Cinema, since its inception has striven to bring magnificent, amazing and wondrous imagery onto the canvas of the 'big screen'. One of the first such images of awe is the legendary 1895 movie L'Arrivée d'un train en gare de La Ciotat, directed and produced by French brothers Auguste and Louis Lumiere. The fifty second short showed a steam locomotive pulling into a station from afar; the static camera placed close to the edge of platform is reported to have caused panic at the movies premiere showing in January 1986. Since then movies have amazed and awestruck with both beautiful and frightening imagery of wonders above and beyond our imagination; be it an army of sword bearing skeletons fighting real life actors, a giant Gorilla scaling the Empire State Building, a space station spinning silently amidst the blackness of space, a caped man flying among the clouds, or a Tyrannosaurus Rex bellowing aloud as its strides free from its enclosure.

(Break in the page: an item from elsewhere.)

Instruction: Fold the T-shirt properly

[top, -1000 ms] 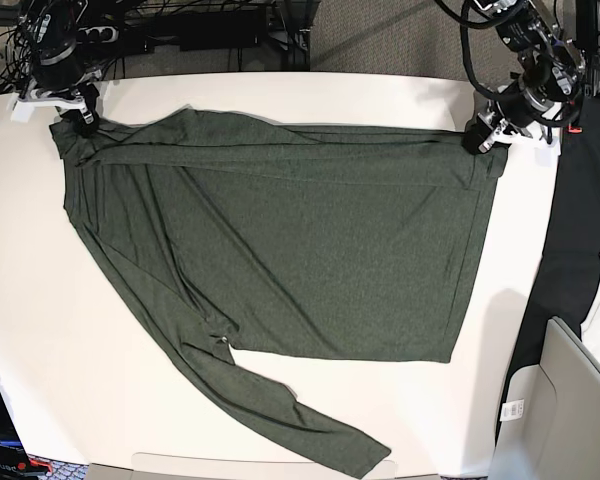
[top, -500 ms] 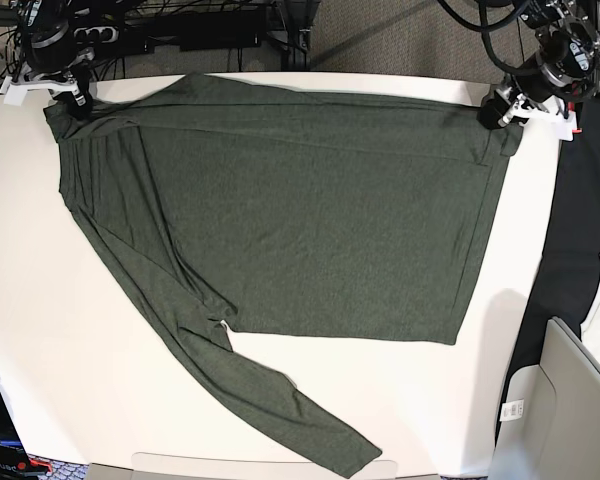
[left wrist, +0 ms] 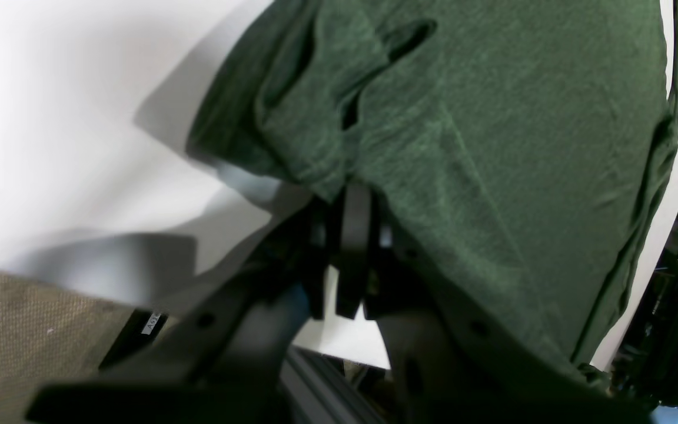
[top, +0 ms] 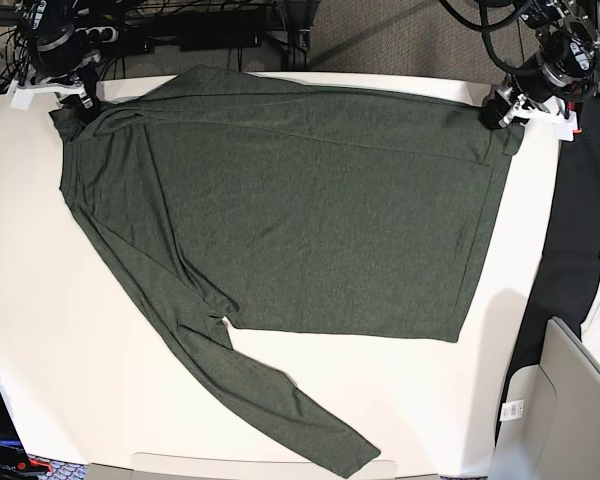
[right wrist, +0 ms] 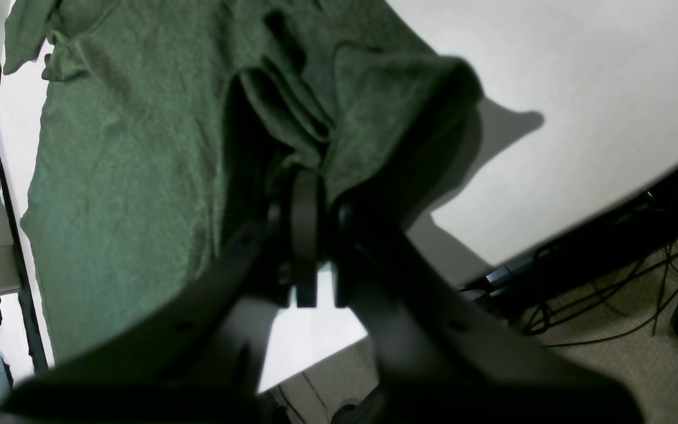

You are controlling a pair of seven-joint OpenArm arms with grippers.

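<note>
Green T-shirt (top: 310, 200) spread flat on white table (top: 40, 330), both arms at its far corners.

Left gripper (top: 502, 108) is clamped shut on the shirt's far corner by the black cloth (top: 580, 230) side; fabric bunches between its fingers (left wrist: 355, 235). Right gripper (top: 72, 98) sits at the shirt's other far corner; jaws look slightly parted with fabric draped over the tips (right wrist: 306, 200), grip hard to tell from this view. One long sleeve trails off the shirt's near edge toward the table front.
</note>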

Blockbuster Hollywood movies have always sought to amaze us with spectacles beyond our comprehension, taking our dreams and our nightmares from the secret depths of our psyche and painting them across the cinema screen, as though they were real. But the best filmmakers, the best directors take your most desired fantasy and turn it into your innermost fear. What if the thing you desired came at a cost too dear to justify your dream, what if ET turned out to be Jaws? What if everyone's desire to see Dinosaurs made flesh again could be used to recreate the monster movie genre. This is what Steven Spielberg set out to do, and achieved with 1993's Jurassic Park, and new director Colin Trevorrow has taken one step further with this summers record breaking Jurassic World.
Despite all of the controversy from scientists and the dedication from dinosaur loving fans, the fact is that the Jurassic Park movies and the latest instalment Jurassic World are nothing more than monster movies. Dinosaurs, the magnificent and wonderous creatures that once ruled this world are not the stars of these films. The stars of these films are abominations, hybrids, monsters. The much beloved Velociraptor was in actuality no taller than a turkey, the real Dilophosaurus was taller than depicted, had no frill and spat no paralysing venom, and the fan favorite T-Rex was likely adorned from head to toe in proto-feathers.
While the new movies antagonist Dinosaur, the Indominus Rex has been likened to an analogy of an audiences greed and apetite for things to get bigger, louder and more extravagant to maintain interest, the hybrid creature can also be used as analogy of the franchise that brought it into being; the Indominus Rex and the Jurassic Park franchise are monster movies disguised as Dinosaur flicks – wolves in sheeps clothing.